***** Input *****
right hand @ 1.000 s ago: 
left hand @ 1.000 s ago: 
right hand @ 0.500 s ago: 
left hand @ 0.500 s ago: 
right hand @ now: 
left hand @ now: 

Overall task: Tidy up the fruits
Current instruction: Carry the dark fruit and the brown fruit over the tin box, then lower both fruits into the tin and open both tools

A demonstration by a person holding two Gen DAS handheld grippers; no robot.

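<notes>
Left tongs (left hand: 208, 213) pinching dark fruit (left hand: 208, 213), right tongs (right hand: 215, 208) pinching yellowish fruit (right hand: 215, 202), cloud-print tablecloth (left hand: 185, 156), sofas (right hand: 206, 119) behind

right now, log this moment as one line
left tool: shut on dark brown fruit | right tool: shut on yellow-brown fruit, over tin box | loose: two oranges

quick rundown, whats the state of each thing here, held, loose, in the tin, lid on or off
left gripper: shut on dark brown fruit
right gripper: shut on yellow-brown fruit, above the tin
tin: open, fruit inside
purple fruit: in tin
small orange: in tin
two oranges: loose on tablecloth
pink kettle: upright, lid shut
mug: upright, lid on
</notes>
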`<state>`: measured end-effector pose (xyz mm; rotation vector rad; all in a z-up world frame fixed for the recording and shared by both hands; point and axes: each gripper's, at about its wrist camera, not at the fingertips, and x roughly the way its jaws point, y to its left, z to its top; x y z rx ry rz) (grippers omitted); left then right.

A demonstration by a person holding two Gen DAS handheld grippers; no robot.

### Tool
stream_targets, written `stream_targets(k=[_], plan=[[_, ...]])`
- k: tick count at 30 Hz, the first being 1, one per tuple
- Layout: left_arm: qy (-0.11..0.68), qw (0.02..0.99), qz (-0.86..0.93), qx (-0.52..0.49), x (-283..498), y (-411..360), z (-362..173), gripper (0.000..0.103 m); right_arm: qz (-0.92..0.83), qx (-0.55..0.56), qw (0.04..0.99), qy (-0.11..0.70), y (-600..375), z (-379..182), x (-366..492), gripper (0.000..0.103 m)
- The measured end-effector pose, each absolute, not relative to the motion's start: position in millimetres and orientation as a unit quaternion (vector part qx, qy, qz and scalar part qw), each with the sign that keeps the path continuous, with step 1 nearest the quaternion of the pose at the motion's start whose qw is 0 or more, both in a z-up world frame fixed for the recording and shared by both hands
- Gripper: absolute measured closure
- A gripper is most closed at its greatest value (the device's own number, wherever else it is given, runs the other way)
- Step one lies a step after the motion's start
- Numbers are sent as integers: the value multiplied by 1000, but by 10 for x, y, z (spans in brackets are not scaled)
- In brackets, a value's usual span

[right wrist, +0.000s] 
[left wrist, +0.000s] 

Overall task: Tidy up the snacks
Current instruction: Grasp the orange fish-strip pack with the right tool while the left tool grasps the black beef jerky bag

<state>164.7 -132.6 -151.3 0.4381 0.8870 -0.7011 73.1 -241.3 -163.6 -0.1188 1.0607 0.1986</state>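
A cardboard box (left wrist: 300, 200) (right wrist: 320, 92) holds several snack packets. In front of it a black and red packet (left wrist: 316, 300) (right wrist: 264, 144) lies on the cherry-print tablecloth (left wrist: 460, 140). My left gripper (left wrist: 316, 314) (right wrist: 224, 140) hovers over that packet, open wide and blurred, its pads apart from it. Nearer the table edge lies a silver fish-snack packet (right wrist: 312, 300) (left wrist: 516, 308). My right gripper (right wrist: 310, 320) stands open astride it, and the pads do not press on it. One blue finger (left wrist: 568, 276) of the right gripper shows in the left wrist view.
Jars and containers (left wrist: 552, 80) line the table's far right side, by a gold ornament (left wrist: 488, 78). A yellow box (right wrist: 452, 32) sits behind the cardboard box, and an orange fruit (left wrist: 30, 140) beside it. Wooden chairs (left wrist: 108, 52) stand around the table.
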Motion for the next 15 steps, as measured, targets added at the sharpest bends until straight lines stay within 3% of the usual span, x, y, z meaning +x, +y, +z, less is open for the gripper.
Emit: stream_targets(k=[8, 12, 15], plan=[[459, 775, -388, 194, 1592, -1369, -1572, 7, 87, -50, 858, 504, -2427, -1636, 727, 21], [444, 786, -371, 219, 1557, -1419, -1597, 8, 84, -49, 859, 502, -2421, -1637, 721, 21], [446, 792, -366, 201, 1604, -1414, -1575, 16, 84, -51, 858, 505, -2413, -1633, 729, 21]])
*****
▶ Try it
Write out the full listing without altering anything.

▶ Answer to this task
right hand @ 1.000 s ago: 
left hand @ 1.000 s ago: 
right hand @ 0.500 s ago: 
left hand @ 0.500 s ago: 
right hand @ now: 
left hand @ now: 

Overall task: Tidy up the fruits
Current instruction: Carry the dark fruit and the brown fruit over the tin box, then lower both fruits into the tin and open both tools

A demonstration by a person holding two Gen DAS handheld grippers; no robot.

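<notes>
Left tongs (left hand: 208, 213) pinching dark fruit (left hand: 208, 213), right tongs (right hand: 215, 208) pinching yellowish fruit (right hand: 215, 202), cloud-print tablecloth (left hand: 185, 156), sofas (right hand: 206, 119) behind

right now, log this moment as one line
left tool: shut on dark brown fruit | right tool: shut on yellow-brown fruit, over tin box | loose: two oranges

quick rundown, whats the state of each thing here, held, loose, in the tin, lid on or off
left gripper: shut on dark brown fruit
right gripper: shut on yellow-brown fruit, above the tin
tin: open, fruit inside
purple fruit: in tin
small orange: in tin
two oranges: loose on tablecloth
pink kettle: upright, lid shut
mug: upright, lid on
</notes>
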`<state>`: measured end-effector pose (xyz mm; rotation vector rad; all in a z-up world frame fixed for the recording and shared by both hands; point and axes: each gripper's, at about its wrist camera, not at the fingertips, and x roughly the way its jaws point, y to its left, z to its top; x y z rx ry rz) (grippers omitted); left then right.

A demonstration by a person holding two Gen DAS handheld grippers; no robot.

### Tool
stream_targets, written `stream_targets(k=[_], plan=[[_, ...]])`
- k: tick count at 30 Hz, the first being 1, one per tuple
- Layout: left_arm: qy (-0.11..0.68), qw (0.02..0.99), qz (-0.86..0.93), qx (-0.52..0.49), x (-283..498), y (-411..360), z (-362..173), gripper (0.000..0.103 m); right_arm: qz (-0.92..0.83), qx (-0.55..0.56), qw (0.04..0.99), qy (-0.11..0.70), y (-600..375), z (-379..182), x (-366..492), gripper (0.000..0.103 m)
- The measured end-effector pose, each absolute, not relative to the motion's start: position in millimetres and orientation as a unit quaternion (vector part qx, qy, qz and scalar part qw), each with the sign that keeps the path continuous, with step 1 nearest the quaternion of the pose at the motion's start whose qw is 0 or more, both in a z-up world frame fixed for the recording and shared by both hands
- Gripper: absolute measured closure
- A gripper is most closed at its greatest value (the device's own number, wherever else it is given, runs the other way)
- Step one lies a step after the motion's start
- Numbers are sent as integers: the value multiplied by 1000, but by 10 for x, y, z (spans in brackets are not scaled)
- In brackets, a value's usual span

[right wrist, +0.000s] 
[left wrist, +0.000s] 

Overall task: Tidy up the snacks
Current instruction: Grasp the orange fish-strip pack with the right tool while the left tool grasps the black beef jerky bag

<state>164.7 -132.6 -151.3 0.4381 0.8870 -0.7011 73.1 -241.3 -163.6 -0.1188 1.0607 0.1986</state>
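A cardboard box (left wrist: 300, 200) (right wrist: 320, 92) holds several snack packets. In front of it a black and red packet (left wrist: 316, 300) (right wrist: 264, 144) lies on the cherry-print tablecloth (left wrist: 460, 140). My left gripper (left wrist: 316, 314) (right wrist: 224, 140) hovers over that packet, open wide and blurred, its pads apart from it. Nearer the table edge lies a silver fish-snack packet (right wrist: 312, 300) (left wrist: 516, 308). My right gripper (right wrist: 310, 320) stands open astride it, and the pads do not press on it. One blue finger (left wrist: 568, 276) of the right gripper shows in the left wrist view.
Jars and containers (left wrist: 552, 80) line the table's far right side, by a gold ornament (left wrist: 488, 78). A yellow box (right wrist: 452, 32) sits behind the cardboard box, and an orange fruit (left wrist: 30, 140) beside it. Wooden chairs (left wrist: 108, 52) stand around the table.
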Motion for the next 15 steps, as measured, targets added at the sharpest bends until straight lines stay within 3% of the usual span, x, y, z meaning +x, +y, +z, less is open for the gripper.
Emit: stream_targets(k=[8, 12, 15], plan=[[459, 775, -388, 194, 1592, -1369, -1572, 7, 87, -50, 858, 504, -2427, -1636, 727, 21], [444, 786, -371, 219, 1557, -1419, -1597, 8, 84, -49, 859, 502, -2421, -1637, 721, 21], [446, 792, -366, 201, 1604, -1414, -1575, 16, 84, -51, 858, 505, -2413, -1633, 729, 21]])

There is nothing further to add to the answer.